● The problem:
Copy out every line of the data that has the word "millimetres" somewhere in it.

[Data section Boundary: Start]

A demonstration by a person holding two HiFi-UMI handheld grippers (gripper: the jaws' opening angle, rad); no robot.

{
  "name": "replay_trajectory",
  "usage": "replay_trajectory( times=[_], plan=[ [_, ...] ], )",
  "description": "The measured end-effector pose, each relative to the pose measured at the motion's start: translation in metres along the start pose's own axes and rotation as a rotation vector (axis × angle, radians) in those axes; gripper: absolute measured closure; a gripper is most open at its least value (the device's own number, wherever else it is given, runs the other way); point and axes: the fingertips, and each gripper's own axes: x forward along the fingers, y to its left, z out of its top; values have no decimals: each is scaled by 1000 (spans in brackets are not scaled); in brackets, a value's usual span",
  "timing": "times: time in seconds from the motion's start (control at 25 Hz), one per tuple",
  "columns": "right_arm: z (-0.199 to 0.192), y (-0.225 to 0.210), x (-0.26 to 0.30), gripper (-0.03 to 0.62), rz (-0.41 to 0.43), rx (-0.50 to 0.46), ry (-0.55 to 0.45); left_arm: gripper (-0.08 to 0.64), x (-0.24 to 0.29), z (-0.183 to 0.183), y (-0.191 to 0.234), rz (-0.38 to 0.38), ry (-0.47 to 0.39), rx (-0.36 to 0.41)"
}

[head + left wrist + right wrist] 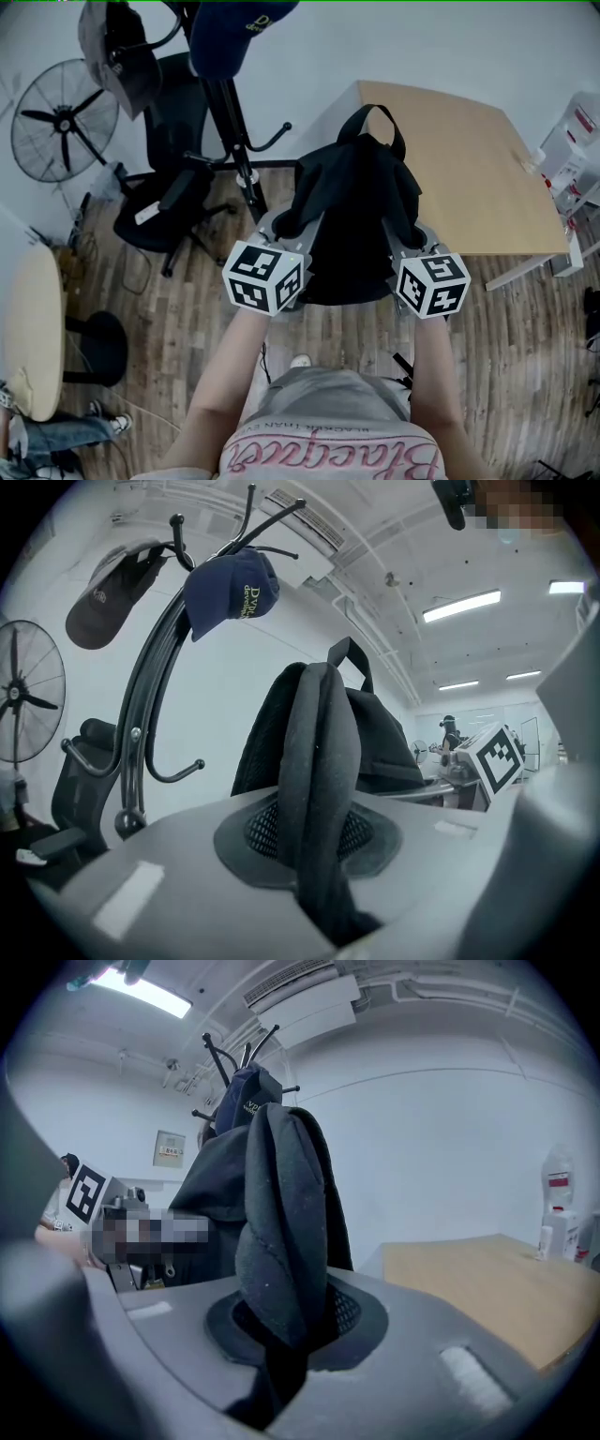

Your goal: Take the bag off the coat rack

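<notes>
1. Fingers (141, 874) of my left gripper (281, 223) and my right gripper (401, 232) clamp the two shoulder straps (319, 761) of the black bag (356, 187).
2. It hangs between them, just beside the coat rack (230, 122), above a wood-plank floor (525, 375).
3. A light wooden table (469, 159) stands behind; an office chair (169, 197) and fan (61, 122) sit left.

The right gripper (281, 1363) has its fingers (450, 1335) clamped on the black bag's (211, 1194) strap (281, 1241); tabletop (487, 1274) right, coat rack (246, 1049) far behind.
</notes>
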Motion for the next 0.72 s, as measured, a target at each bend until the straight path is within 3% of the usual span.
replay_trajectory(
  times=[0.72],
  plan=[
    [81, -21, -26, 554, -111, -70, -179, 483, 25, 79, -17, -56, -152, 111]
  ],
)
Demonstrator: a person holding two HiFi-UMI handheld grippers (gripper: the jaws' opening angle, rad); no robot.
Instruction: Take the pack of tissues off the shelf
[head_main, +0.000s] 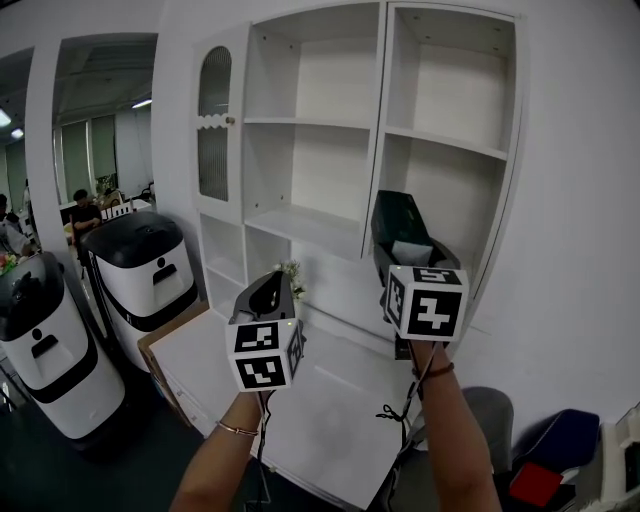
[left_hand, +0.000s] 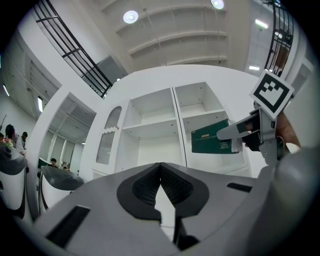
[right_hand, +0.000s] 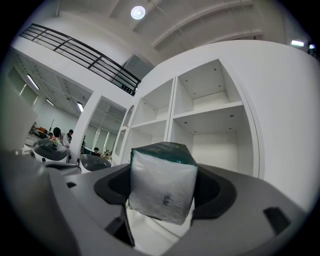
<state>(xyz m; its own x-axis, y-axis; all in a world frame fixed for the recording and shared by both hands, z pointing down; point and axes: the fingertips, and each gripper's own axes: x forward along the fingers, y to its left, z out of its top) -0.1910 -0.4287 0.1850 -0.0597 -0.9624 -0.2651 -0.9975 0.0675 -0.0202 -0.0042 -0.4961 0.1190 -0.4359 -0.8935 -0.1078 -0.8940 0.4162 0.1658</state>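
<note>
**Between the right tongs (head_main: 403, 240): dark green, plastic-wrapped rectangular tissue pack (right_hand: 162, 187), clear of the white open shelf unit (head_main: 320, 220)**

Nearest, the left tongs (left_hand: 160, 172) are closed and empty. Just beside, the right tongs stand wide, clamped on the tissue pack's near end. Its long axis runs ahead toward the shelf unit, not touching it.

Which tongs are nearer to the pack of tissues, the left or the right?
Right. The right tongs grip the pack of tissues; the left tongs, shut and empty, are apart at its left.
</note>
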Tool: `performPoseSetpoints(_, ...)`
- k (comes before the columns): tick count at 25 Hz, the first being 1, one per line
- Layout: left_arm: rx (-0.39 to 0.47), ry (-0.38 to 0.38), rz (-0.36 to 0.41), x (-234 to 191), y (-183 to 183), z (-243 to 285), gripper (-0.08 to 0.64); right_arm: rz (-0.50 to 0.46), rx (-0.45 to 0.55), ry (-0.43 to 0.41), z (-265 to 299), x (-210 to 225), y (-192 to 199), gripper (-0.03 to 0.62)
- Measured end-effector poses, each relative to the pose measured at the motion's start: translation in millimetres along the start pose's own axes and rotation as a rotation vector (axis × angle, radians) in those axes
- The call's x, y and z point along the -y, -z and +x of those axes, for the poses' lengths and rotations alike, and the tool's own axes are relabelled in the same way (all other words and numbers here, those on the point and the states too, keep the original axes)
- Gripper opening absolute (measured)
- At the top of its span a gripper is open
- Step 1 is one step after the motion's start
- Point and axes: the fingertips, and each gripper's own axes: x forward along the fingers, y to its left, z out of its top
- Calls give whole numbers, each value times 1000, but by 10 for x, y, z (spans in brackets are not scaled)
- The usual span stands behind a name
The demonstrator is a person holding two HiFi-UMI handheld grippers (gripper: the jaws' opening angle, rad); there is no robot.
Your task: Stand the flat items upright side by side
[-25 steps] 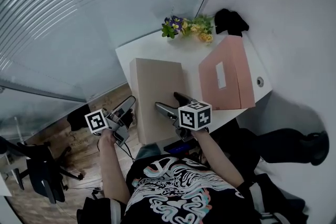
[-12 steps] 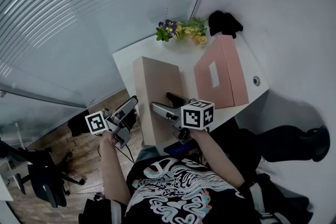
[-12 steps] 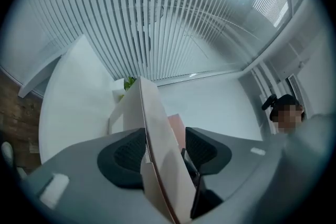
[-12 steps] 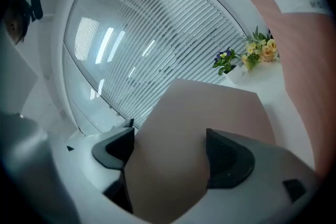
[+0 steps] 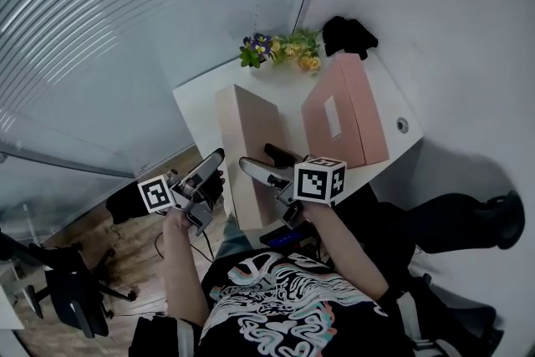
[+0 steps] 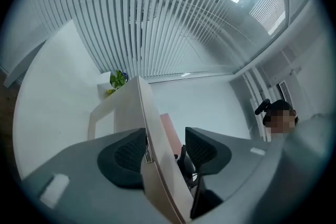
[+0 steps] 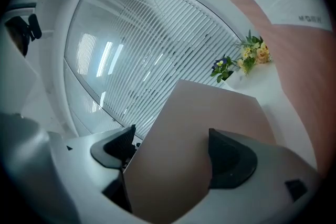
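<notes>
A flat beige box (image 5: 251, 138) is tilted up on its long edge on the white table (image 5: 201, 88). My left gripper (image 5: 213, 167) is shut on its near left edge; in the left gripper view that edge (image 6: 152, 128) runs between the two pads. My right gripper (image 5: 266, 161) reaches along the box's right face, and its jaws are opening. In the right gripper view the box (image 7: 210, 118) lies between the wide jaws without being pressed. A pink box (image 5: 351, 117) stands upright to the right and fills the right gripper view's right side (image 7: 310, 60).
Flowers (image 5: 280, 48) and a black object (image 5: 347, 33) sit at the table's far edge against the wall. A round cable hole (image 5: 402, 124) lies right of the pink box. Window blinds run along the left. An office chair (image 5: 71, 288) stands on the floor at lower left.
The beige box has tipped from lying almost flat to steeply on edge. Both grippers have shifted with it, and the left one has come closer to its edge.
</notes>
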Motion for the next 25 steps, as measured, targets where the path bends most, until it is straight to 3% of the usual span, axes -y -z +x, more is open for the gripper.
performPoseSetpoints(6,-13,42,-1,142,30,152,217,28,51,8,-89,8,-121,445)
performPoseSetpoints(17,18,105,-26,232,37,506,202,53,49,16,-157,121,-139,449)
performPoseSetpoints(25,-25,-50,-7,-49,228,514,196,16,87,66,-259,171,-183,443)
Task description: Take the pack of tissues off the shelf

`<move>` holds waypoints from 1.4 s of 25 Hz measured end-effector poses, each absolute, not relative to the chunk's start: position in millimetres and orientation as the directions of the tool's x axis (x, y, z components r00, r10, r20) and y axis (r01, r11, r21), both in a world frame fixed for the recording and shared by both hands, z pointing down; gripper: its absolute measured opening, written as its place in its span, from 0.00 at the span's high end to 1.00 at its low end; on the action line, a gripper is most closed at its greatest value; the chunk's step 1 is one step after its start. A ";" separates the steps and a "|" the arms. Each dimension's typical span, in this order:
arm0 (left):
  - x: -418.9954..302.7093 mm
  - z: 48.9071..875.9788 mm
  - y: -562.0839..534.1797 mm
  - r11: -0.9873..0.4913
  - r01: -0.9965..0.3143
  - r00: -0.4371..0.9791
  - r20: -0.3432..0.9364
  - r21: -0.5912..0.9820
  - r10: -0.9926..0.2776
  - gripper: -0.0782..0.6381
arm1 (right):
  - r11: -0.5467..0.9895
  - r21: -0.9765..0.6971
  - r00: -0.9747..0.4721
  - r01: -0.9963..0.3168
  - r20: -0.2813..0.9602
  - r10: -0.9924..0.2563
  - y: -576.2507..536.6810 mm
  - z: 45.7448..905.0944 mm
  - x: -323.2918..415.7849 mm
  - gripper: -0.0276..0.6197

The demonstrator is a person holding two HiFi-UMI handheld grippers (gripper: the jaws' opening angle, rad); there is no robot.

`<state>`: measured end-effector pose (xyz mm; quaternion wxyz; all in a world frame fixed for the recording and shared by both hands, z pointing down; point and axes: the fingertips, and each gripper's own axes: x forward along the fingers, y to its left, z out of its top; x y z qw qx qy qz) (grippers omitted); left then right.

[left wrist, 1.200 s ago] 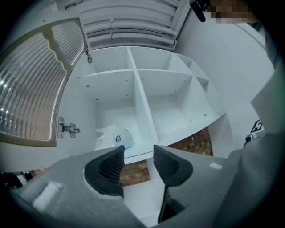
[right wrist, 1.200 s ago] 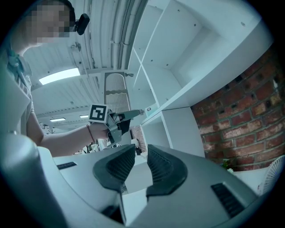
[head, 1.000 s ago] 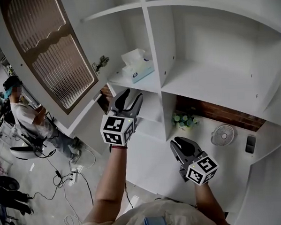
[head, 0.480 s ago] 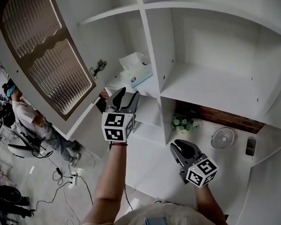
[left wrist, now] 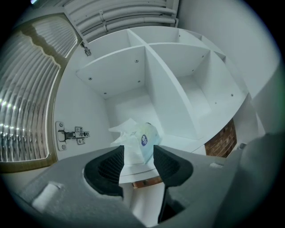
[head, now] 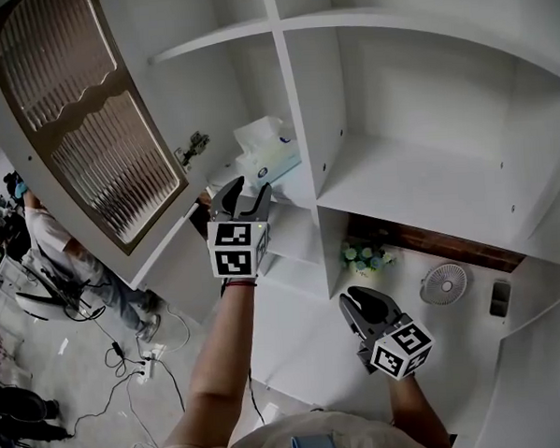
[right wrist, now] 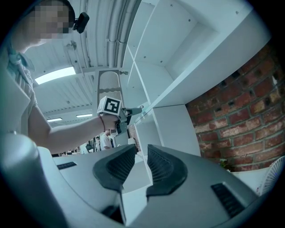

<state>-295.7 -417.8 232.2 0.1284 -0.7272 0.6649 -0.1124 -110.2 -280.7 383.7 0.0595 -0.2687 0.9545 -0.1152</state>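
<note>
- The pack of tissues (head: 268,146) sits in an upper left compartment of a white shelf (head: 303,178), near the front edge, with a loose tissue sticking up from its top.
- The left gripper (head: 239,191) is raised level in front of that compartment. Its jaws stand apart with nothing between the pads. In the left gripper view the pack shows framed in the gap but farther back, so this looks like lining up for a grasp.
- The right gripper (head: 364,303) hangs lower, near the body. Its jaws are a little apart and empty, so it seems to be kept out of the way.
- A ribbed cabinet door (head: 78,117) stands swung open at the left, leaving the compartment clear to reach.
- A small fan (head: 444,282) and flowers (head: 361,256) sit on the lower surface, well apart from the pack.
</note>
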 end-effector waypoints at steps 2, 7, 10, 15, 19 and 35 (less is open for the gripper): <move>-298.8 230.0 -421.1 -0.059 -0.934 0.066 -0.008 -0.353 -0.998 0.62 | 0.827 -0.253 -0.847 -0.502 -0.049 -0.529 -282.9 384.1 -109.9 0.83; -302.8 221.8 -427.9 -0.003 -0.900 0.010 -0.012 -0.436 -1.000 0.53 | 0.824 -0.255 -0.845 -0.507 -0.045 -0.534 -288.0 386.2 -109.4 0.83; -299.6 218.7 -434.0 -0.005 -0.877 0.009 -0.006 -0.480 -1.000 0.51 | 0.821 -0.257 -0.842 -0.510 -0.043 -0.537 -290.2 387.0 -109.6 0.83; -294.4 216.7 -443.3 -0.013 -0.854 0.005 0.017 -0.519 -1.000 0.50 | 0.817 -0.260 -0.840 -0.515 -0.039 -0.542 -292.1 388.5 -109.5 0.83; -292.2 220.0 -449.1 -0.027 -0.853 0.006 0.042 -0.521 -0.999 0.50 | 0.814 -0.261 -0.837 -0.519 -0.037 -0.545 -292.7 389.3 -109.2 0.83; -285.4 231.0 -444.8 -0.060 -0.857 0.014 0.094 -0.512 -0.996 0.77 | 0.804 -0.261 -0.827 -0.535 -0.033 -0.561 -284.4 389.8 -102.8 0.83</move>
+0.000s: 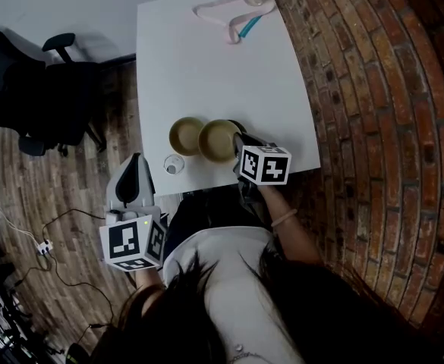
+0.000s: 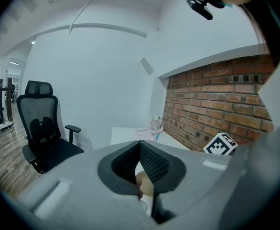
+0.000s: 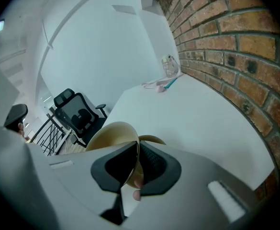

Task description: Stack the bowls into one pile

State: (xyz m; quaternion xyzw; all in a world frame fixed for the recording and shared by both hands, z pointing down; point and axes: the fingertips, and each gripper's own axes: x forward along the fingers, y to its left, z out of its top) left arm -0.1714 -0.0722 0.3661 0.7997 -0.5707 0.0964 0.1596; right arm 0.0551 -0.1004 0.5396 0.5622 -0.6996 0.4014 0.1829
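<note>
Item one: a tan, round, shallow bowl (image 1: pixel 218 139) sits at the lower centre of the head view, near the front edge of the white tabletop (image 1: pixel 206 59). The right tool (image 1: pixel 239 144) is closed on its right-hand rim. The right gripper view confirms this, with the thin wall pinched between both pads.

Item two: a matching tan bowl (image 1: pixel 185 135) lies directly to the left of the held one in the frame, on the side away from the tool. Their rims are touching or slightly overlapping; which of the two cannot be determined.

Assessment: the coming move is a lift and a short carry leftward, and the right tool is already placed for it.

A small clear glass (image 1: pixel 174 164) stands just below the left bowl. The left tool (image 1: pixel 133 174) is off the tabletop at lower left, its pads together on nothing.
</note>
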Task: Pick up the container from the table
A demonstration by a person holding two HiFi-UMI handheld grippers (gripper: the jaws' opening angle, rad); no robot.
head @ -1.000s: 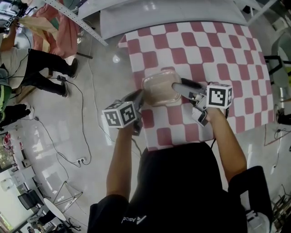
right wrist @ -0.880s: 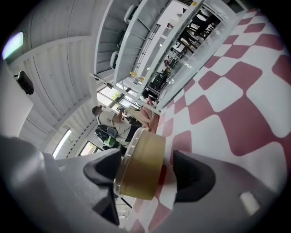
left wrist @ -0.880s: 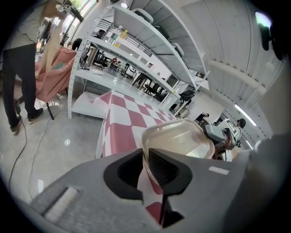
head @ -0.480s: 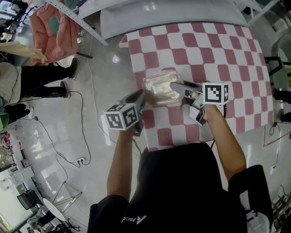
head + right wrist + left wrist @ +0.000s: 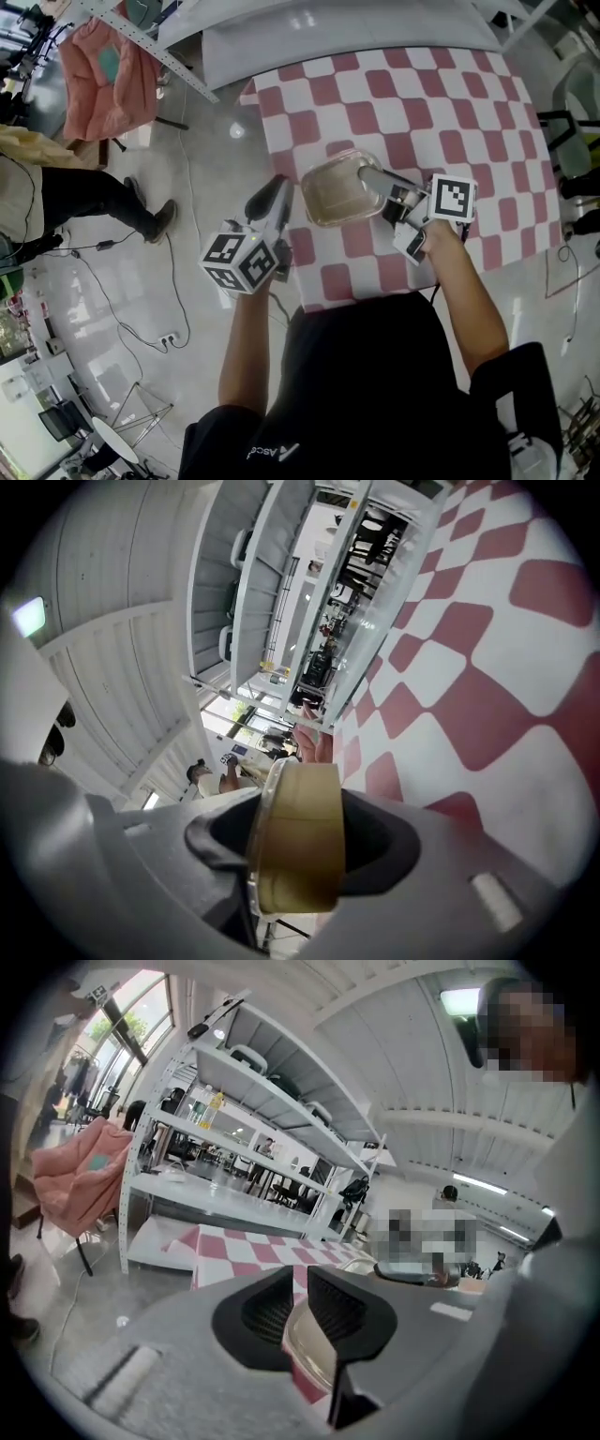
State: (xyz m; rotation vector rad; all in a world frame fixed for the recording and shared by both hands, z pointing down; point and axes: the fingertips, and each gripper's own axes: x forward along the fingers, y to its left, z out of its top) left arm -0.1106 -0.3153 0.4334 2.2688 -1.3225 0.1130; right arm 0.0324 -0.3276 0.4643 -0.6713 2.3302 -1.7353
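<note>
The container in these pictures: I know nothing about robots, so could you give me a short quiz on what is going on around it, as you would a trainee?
1. True or false: the right gripper is shut on the container.
2. What covers the table? A) plain white cloth B) red and white checks C) blue stripes
3. Fill in: in the head view, the left gripper is on the container's ____ side.

Key:
1. True. Its jaws have just been closing, and the container's wall is between them.
2. B
3. left
</note>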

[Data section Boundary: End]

● Answer for the task:
- Measured end-effector poses, each relative to the pose measured at the motion's start: translation in millimetres along the start pose's own axes and rotation as a rotation vector (axis × angle, radians) in those axes
`<move>` holds waypoints from 1.4 s of 25 Hz measured end-effector poses, each absolute, not relative to the chunk's start: position in millimetres and orientation as the directions of the tool's x axis (x, y, z components r00, r10, r20) and y axis (r01, r11, r21), both in a world frame fixed for the recording and shared by both hands, z pointing down; gripper: its absolute measured opening, written as its place in its span, from 0.00 at the span's high end to 1.00 at its low end; on the action line, a gripper is most closed at its greatest value; the chunk's step 1 is one step after its start. A ";" separates the steps and a "|" the arms. Each dimension's typical span, in this order:

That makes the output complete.